Problem statement =>
Given the material below, return only the lines starting at the line with "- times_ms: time" and ending at the line with "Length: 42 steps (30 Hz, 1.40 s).", exactly as they appear.
------ Available data
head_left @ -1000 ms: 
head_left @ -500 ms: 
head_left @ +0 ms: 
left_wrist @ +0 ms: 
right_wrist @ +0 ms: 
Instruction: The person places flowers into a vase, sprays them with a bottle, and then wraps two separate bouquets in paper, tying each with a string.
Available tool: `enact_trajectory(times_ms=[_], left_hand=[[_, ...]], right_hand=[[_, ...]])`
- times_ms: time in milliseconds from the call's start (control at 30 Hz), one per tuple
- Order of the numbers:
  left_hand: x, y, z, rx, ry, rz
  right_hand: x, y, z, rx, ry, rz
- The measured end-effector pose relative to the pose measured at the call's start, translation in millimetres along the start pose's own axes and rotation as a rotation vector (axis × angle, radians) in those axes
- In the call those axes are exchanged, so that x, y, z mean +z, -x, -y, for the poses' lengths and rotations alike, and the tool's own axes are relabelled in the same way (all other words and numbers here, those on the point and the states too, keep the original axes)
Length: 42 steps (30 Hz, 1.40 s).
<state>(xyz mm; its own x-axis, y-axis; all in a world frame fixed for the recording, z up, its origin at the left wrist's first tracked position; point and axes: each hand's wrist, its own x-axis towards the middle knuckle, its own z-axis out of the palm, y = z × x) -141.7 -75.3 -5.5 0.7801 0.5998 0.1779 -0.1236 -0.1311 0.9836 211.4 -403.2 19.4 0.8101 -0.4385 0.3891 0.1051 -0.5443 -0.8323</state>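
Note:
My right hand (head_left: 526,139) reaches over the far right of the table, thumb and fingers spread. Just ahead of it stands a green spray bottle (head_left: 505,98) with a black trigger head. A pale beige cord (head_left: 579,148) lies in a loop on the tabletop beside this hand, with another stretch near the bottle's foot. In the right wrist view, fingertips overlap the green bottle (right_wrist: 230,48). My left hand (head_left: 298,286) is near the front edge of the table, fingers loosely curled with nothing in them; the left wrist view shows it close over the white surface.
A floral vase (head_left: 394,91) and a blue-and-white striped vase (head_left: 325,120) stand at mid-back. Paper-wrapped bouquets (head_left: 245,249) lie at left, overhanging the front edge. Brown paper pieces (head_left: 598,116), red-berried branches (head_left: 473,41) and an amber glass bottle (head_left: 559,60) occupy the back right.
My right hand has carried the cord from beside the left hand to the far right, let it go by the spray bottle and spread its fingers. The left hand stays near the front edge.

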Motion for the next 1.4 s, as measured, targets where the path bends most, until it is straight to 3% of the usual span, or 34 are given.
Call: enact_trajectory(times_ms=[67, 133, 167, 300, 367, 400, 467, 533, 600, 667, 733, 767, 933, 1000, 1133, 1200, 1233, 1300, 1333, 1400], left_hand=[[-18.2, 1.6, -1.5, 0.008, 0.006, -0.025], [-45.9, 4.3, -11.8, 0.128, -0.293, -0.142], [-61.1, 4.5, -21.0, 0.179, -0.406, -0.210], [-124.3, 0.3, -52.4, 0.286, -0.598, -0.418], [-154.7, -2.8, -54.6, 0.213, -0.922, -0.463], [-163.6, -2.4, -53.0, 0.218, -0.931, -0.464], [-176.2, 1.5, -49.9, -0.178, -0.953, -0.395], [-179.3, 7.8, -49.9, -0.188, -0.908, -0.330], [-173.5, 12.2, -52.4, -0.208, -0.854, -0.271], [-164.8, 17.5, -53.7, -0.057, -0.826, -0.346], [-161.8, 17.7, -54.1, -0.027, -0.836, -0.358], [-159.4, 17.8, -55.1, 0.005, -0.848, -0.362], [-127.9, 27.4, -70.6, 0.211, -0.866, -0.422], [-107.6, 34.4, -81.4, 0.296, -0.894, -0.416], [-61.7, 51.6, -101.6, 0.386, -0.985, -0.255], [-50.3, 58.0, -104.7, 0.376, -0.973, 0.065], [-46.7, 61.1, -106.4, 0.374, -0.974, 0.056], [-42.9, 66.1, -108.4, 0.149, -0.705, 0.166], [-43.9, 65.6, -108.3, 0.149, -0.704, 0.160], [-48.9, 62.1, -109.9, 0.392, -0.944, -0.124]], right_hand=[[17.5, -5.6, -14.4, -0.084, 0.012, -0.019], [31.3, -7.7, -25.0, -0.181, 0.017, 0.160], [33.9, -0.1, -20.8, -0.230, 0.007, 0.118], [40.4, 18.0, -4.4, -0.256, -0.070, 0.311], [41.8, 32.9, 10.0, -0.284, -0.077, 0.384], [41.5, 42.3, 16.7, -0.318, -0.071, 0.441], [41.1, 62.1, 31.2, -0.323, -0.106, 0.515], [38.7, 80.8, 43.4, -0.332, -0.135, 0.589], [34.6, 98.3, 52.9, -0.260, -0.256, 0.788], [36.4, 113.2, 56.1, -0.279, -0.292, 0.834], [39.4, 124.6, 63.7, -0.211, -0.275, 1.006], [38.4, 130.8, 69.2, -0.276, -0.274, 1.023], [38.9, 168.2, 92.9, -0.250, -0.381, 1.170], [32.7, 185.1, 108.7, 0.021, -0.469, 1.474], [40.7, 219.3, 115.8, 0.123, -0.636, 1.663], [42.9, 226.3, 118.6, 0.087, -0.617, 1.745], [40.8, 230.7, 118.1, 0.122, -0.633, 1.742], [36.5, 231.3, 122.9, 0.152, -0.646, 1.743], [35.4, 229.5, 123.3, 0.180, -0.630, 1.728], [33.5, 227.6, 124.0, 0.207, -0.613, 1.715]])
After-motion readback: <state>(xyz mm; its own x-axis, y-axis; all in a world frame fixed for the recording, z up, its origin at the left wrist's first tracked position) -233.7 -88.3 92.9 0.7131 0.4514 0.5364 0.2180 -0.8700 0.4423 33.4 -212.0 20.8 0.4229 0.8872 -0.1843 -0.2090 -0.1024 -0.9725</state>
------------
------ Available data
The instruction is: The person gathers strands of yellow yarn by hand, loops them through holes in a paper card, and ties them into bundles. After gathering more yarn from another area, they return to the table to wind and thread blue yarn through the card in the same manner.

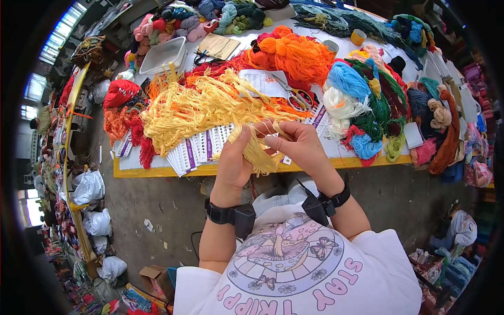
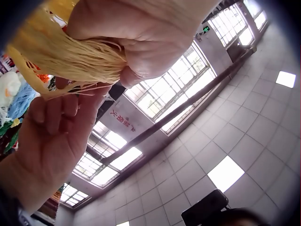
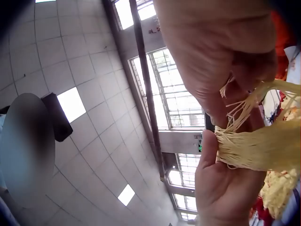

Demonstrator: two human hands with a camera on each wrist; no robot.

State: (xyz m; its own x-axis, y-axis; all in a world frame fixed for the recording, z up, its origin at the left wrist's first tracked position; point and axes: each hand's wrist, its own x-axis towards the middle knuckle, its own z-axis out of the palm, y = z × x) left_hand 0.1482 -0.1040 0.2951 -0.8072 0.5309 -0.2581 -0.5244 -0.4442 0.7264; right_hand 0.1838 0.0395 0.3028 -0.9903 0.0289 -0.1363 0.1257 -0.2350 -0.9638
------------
Answer to this exercise =>
- times_ms: time in milliseconds from the call's start (control at 30 Hz), one per tuple
- Order of the numbers:
  left_hand: x, y, z, rx, ry, rz
  right_hand: x, y, z, rx, ry, rz
- The measured end-effector pose relative to the pose measured at the call's start, translation in millimetres along the start pose's own axes and rotation as a rotation vector (axis × angle, radians) in those axes
- In the call those axes are exchanged, so that x, y, z mean +z, -x, -y, for the poses' lengths and rotations alike, and the tool's own axes are relabelled in the same way (all other words and numbers here, those on the point and the states too, keep the original axes)
Length: 42 steps (30 Hz, 1.40 s).

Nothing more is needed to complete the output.